Acute kidney injury may be more deadly than heart attacks

Improved prevention and therapy urgently needed

Washington, DC (December 5, 2013) -- Acute kidney injury, a condition that is common but often asymptomatic, may be more deadly than a heart attack, according to a study appearing in an upcoming issue of the Clinical Journal of the American Society of Nephrology (CJASN). The findings suggest that follow-up and surveillance may be critical to protect the health of individuals who develop this form of kidney damage.

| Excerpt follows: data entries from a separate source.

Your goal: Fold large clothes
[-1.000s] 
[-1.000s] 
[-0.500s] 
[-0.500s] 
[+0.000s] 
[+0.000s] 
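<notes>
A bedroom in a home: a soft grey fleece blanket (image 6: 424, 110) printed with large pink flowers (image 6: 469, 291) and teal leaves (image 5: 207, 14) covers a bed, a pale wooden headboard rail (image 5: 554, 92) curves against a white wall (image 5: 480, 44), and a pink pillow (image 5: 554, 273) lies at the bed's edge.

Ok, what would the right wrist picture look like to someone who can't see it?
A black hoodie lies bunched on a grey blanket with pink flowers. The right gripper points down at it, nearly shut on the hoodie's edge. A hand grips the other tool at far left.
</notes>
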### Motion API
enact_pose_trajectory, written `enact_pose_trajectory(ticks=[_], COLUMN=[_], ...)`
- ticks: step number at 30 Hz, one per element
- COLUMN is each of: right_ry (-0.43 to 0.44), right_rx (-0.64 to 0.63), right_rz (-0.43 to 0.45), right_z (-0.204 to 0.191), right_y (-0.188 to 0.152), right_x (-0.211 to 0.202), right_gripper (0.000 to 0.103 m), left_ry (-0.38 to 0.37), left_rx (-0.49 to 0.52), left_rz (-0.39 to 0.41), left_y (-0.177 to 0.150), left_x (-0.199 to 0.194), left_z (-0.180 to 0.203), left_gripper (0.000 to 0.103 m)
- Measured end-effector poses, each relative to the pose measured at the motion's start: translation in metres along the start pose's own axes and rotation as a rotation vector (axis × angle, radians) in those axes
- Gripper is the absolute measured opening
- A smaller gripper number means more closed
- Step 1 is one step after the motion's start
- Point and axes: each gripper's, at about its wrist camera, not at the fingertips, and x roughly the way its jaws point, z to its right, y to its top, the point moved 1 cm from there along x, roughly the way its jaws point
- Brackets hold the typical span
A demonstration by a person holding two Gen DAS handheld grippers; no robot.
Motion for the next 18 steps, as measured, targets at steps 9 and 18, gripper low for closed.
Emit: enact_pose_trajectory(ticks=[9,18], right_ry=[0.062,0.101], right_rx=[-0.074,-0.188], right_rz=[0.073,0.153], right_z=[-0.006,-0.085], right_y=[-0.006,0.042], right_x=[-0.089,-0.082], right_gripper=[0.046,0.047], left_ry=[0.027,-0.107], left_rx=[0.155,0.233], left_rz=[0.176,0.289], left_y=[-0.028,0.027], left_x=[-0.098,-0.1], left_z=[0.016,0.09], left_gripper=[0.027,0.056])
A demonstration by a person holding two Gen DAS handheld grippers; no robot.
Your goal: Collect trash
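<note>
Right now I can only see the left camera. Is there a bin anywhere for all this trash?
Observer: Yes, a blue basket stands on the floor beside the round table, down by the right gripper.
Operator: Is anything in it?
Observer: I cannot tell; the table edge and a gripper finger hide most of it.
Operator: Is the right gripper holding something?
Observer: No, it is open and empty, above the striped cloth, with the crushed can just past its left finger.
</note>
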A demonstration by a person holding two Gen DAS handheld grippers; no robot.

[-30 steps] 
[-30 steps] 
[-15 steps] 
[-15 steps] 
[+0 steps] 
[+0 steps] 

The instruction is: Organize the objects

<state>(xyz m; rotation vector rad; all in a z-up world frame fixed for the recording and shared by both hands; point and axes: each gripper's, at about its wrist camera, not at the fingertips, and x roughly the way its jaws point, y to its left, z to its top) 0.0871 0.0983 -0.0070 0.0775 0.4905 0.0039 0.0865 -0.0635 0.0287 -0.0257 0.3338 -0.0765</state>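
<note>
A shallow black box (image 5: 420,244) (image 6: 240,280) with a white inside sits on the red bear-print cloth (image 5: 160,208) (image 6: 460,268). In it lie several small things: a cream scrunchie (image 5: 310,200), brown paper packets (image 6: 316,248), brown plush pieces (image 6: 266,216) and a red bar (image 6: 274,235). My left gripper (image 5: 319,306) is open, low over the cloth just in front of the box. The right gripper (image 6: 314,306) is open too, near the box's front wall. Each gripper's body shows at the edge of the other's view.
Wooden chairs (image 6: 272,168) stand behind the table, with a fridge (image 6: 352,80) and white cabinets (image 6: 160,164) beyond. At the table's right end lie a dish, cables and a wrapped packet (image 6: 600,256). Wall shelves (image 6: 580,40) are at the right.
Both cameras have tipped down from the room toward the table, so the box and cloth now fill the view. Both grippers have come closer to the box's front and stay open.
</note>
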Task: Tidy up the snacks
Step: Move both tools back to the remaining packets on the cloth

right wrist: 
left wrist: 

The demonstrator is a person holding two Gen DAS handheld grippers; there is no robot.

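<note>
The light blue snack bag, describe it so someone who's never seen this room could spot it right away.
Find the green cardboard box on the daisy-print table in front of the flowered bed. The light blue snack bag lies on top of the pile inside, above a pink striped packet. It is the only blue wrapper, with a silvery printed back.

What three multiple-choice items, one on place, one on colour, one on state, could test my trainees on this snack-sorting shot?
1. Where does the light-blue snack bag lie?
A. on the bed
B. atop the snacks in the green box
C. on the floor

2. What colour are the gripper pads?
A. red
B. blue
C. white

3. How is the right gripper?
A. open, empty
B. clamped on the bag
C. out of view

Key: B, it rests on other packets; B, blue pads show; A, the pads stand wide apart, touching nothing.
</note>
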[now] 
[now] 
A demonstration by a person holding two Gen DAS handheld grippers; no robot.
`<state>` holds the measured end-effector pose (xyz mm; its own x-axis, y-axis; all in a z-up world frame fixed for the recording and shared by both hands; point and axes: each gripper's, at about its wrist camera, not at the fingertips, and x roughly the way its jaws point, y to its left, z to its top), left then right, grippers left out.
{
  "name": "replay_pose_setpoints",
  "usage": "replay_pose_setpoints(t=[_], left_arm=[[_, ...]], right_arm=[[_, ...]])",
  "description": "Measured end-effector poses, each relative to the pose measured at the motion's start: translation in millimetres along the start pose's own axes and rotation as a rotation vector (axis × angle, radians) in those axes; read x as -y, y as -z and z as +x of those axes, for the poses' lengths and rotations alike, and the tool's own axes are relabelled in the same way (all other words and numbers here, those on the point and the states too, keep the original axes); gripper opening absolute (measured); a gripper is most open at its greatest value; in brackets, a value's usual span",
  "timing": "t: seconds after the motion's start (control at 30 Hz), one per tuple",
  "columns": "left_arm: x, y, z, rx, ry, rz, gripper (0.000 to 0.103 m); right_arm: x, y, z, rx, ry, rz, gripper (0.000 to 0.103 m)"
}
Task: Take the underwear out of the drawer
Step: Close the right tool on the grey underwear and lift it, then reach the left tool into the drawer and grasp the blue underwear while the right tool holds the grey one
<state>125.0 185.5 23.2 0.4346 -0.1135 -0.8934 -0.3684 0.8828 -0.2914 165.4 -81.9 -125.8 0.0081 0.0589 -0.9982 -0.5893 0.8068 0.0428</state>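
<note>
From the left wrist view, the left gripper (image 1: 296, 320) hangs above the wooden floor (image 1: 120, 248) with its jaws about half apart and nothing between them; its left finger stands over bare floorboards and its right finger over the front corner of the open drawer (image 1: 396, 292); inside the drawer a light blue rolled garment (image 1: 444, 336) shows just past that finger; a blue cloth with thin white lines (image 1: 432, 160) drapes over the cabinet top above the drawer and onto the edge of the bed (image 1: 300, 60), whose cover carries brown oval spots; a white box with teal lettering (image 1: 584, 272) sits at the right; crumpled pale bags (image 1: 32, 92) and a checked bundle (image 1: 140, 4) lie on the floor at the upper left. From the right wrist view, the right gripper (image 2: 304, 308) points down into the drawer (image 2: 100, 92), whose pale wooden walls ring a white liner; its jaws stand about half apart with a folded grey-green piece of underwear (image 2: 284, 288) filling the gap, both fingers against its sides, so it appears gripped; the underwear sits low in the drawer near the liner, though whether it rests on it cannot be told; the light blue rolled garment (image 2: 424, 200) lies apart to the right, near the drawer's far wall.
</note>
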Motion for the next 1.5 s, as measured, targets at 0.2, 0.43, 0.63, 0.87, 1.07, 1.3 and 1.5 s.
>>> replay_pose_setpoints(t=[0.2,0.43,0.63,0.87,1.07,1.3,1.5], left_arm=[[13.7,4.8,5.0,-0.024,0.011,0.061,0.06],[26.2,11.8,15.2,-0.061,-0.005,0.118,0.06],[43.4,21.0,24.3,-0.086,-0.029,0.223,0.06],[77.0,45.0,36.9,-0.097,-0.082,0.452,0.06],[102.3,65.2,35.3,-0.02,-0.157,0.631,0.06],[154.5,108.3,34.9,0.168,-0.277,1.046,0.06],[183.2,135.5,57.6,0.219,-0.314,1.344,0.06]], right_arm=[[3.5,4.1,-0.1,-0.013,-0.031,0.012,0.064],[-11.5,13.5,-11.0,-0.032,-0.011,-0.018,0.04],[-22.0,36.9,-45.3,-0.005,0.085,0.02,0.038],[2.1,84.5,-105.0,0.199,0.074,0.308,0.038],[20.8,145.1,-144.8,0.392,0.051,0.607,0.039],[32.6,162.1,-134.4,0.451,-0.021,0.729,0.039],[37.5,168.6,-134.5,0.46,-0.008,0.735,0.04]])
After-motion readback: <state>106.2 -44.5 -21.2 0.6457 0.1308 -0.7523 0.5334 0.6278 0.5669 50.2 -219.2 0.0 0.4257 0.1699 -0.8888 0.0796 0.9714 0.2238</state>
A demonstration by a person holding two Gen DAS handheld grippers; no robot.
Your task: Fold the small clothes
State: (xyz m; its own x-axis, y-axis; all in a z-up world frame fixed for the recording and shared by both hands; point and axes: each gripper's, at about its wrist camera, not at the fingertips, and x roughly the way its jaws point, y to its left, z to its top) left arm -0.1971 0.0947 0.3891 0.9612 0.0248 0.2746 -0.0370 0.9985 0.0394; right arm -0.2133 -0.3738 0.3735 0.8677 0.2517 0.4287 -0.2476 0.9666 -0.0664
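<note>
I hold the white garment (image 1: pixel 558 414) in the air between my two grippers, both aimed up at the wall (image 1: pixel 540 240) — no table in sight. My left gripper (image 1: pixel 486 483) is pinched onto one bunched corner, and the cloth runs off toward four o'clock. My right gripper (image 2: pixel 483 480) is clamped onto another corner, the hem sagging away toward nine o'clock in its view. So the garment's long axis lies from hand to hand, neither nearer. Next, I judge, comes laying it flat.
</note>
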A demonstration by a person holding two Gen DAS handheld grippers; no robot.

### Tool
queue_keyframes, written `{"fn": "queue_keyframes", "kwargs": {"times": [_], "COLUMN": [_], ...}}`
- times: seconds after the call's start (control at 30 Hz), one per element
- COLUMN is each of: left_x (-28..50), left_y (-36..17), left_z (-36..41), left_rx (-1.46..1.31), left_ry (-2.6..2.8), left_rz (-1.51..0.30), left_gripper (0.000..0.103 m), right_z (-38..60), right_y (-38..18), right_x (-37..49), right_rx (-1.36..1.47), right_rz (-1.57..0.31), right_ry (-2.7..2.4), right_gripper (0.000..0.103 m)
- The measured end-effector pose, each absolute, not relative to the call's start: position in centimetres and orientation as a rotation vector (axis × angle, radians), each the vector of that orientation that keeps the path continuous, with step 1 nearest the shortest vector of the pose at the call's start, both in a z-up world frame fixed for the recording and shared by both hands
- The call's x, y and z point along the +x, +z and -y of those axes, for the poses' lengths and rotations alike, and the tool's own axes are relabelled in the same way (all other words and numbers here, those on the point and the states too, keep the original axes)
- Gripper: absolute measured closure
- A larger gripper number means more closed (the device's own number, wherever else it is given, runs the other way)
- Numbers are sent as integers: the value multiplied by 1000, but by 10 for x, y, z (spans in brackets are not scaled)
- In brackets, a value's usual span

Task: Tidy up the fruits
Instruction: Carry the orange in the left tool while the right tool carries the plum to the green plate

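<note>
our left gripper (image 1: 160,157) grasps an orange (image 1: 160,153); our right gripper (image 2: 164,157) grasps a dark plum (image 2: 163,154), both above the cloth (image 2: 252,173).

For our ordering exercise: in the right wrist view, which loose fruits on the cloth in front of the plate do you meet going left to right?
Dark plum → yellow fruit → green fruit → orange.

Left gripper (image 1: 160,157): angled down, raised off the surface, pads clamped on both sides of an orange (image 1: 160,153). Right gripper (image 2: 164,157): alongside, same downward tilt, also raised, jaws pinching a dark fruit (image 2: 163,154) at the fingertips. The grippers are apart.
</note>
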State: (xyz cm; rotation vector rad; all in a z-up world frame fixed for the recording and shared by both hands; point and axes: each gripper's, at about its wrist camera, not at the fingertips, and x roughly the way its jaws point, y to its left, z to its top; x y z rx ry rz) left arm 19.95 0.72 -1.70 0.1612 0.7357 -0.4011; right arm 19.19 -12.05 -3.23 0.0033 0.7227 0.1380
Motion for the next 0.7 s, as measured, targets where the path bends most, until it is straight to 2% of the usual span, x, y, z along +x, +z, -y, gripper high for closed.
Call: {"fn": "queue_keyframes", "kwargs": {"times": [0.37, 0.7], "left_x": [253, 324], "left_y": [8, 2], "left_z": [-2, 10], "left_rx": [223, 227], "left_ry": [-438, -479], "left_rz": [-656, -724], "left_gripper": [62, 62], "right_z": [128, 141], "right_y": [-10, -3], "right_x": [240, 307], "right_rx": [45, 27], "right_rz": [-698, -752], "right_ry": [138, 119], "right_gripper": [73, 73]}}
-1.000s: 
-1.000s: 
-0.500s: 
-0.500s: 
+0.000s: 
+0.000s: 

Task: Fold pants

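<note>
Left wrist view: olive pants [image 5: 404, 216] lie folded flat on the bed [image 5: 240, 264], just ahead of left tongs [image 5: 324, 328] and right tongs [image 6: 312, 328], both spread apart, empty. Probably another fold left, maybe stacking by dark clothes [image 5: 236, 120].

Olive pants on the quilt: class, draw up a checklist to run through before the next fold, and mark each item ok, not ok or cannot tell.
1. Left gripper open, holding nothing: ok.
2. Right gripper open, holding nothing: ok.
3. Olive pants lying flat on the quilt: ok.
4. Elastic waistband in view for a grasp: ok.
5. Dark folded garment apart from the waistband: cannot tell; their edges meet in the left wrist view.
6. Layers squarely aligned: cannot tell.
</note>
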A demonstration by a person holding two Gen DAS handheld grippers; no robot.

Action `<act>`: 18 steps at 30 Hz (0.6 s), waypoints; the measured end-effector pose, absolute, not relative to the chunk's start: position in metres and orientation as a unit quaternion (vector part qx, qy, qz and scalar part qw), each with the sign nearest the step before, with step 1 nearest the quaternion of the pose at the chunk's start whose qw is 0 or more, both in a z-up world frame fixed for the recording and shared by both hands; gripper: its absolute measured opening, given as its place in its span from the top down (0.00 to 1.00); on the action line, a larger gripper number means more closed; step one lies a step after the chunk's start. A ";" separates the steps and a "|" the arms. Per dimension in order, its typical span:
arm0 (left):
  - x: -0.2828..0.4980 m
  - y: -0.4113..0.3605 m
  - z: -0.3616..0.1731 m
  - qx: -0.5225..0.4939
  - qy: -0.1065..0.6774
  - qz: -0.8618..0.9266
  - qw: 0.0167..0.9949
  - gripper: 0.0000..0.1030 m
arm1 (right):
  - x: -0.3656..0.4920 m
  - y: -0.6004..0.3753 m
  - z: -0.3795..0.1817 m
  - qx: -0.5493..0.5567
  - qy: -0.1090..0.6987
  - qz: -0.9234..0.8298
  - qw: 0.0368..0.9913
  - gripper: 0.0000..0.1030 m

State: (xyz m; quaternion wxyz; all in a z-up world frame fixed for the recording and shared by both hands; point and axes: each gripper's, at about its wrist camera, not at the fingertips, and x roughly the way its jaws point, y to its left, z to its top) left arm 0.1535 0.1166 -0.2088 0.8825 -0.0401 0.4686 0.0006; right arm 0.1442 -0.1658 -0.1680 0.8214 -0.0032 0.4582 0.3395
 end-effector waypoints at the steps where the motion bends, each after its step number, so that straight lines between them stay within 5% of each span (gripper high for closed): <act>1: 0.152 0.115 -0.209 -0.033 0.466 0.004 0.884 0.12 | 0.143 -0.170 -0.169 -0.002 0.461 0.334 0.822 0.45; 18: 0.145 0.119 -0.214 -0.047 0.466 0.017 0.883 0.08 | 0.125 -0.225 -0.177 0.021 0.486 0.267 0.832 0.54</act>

Acute kidney injury (AKI) is an abrupt decline in kidney function that often arises after major surgeries or severe infections. Lakhmir Chawla, MD (George Washington University and Veteran Affairs Medical Center, Washington DC) and his colleagues sought to look at the seriousness of AKI by analyzing patient information in a VA database. Their analysis included 36,980 patients discharged with a diagnosis of AKI or heart attack (myocardial infarction, or MI) who were admitted to a VA facility between October 1999 and December 2005.

The researchers found that death occurred most often in patients who experienced both AKI and MI (57.5%), and least often in patients with uncomplicated admissions for MI (32.3%). Patients with AKI or AKI + MI later experienced more major heart and kidney problems than those with MI alone.

"The findings from this study will be critical for planning future interventional trials in patients with AKI," said Dr. Chawla. "Because AKI remains an ongoing and increasing public health hazard, more research into the treatment and management of this syndrome is critically required."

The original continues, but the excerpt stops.